Should be a good game, Rafer v.s. Paul should be fun to watch


----------



## girllovesthegame (Nov 3, 2005)

Yao Mania said:


> Hi Hornets fans! :wave:
> 
> Should be a good game, Rafer v.s. Paul should be fun to watch


Hi Yao Mania! :wave: Too bad this game was moved back a few hours. It was originally an afternoon game. Now we have to wait a little longer to see it.


----------



## bee-fan (Nov 4, 2006)

Do anyone know if this game will be on League Pass?


----------



## bee-fan (Nov 4, 2006)

bee-fan said:


> Do anyone know if this game will be on League Pass?

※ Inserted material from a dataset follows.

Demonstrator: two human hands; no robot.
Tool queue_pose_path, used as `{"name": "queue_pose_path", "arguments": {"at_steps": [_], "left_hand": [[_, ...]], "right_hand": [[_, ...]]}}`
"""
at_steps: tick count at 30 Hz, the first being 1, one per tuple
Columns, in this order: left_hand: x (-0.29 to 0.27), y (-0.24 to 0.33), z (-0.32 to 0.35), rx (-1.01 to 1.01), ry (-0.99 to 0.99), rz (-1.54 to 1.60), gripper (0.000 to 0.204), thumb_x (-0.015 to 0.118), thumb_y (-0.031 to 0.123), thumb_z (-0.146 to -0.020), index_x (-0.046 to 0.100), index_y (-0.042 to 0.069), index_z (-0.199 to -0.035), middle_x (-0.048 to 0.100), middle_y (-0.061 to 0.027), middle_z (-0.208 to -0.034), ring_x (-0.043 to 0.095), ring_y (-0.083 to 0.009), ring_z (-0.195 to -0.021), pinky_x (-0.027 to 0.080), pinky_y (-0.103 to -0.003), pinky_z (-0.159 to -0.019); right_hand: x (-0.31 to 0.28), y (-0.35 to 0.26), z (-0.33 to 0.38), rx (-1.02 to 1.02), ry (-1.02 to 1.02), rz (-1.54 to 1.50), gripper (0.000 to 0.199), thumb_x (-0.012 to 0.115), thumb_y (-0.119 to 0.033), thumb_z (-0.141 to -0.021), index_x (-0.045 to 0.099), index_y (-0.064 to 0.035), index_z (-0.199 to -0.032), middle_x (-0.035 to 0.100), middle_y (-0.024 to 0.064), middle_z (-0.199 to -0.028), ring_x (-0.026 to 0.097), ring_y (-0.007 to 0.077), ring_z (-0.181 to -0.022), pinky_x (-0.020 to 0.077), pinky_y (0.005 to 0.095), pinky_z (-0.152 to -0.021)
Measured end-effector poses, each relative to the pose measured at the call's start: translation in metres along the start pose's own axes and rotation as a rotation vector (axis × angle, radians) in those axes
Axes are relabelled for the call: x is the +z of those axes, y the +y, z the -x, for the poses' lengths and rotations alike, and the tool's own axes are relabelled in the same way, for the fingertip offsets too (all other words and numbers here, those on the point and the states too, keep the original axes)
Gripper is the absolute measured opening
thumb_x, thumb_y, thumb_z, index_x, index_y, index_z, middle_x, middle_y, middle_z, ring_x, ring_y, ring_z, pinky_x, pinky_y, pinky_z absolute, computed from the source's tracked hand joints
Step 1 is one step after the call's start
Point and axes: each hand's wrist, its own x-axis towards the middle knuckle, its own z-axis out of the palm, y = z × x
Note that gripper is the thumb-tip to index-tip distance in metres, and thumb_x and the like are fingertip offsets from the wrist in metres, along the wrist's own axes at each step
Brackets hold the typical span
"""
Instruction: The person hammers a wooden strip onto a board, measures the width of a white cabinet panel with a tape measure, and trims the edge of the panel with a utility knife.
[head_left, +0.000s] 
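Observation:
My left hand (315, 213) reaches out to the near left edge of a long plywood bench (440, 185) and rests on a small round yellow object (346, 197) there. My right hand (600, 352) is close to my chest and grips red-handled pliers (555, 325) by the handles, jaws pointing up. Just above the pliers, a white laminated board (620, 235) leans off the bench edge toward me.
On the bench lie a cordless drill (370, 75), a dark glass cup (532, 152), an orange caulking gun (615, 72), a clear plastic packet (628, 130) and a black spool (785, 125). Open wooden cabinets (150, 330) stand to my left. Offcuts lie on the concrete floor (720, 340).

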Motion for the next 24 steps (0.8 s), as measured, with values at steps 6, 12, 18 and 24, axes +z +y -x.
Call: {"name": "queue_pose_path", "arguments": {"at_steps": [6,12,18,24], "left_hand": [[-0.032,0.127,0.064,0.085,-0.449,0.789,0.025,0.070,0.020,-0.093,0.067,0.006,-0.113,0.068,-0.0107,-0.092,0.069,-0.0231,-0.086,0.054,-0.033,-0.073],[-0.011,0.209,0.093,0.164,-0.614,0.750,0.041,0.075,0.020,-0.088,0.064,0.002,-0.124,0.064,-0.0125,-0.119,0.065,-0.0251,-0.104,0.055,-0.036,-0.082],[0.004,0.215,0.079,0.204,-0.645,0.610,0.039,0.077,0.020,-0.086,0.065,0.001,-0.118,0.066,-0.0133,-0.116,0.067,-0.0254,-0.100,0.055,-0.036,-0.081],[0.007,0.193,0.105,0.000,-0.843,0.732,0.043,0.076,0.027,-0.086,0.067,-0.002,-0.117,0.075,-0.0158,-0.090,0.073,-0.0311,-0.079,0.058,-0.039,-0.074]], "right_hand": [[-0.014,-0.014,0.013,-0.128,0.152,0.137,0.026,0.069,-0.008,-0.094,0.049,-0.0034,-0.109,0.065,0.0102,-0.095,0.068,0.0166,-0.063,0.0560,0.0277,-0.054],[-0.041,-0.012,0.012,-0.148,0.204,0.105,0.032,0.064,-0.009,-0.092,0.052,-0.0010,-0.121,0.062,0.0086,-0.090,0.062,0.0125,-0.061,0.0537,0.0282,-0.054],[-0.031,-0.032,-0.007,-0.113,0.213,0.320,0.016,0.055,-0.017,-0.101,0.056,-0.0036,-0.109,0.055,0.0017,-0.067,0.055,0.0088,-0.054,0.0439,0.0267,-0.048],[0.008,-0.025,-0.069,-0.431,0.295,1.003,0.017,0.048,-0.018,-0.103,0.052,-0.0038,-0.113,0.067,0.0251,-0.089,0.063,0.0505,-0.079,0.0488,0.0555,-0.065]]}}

That's okay, I found the answer.


----------



## girllovesthegame (Nov 3, 2005)

I may have to have this game on mute for the entire game. Sometimes I just get tired of hearing commentators.

Desmond working my nerves already.

Then he puts a nice shot up over Battier.


----------



## bee-fan (Nov 4, 2006)

girllovesthegame said:


> I may have to have this game on mute for the entire game. *Sometimes I just get tired of hearing commentators.
> *
> Desmond working my nerves already.
> 
> Then he puts a nice shot up over Battier.



I agree. This is not looking good.


----------



## girllovesthegame (Nov 3, 2005)

OMG!!!! Did you see all that contact that was made on Tyson and no call whatsoever??!!! Everybody in the Betty Ford was booing. They'd better come out better in the 2nd half. 

Halftime

Rockets 52
Hornets 44


----------



## bee-fan (Nov 4, 2006)

girllovesthegame said:


> OMG!!!! Did you see all that contact that was made on Tyson and no call whatsoever??!!! Everybody in the Betty Ford was booing. They'd better come out better in the 2nd half.
> 
> Halftime
> 
> ...



Yeah, I saw it. The 2nd half have to be better than this.


----------



## girllovesthegame (Nov 3, 2005)

Mason with the nice jumper over Tracy. Dez actually made a jumper. I missed like the 1st 3 minutes of the 3rd. I tend to change the channel during halftime and sometimes forget to turn it back. LOL!


----------



## girllovesthegame (Nov 3, 2005)

Devin had better get his head in the game and stop falling for Tracy's pump fakes.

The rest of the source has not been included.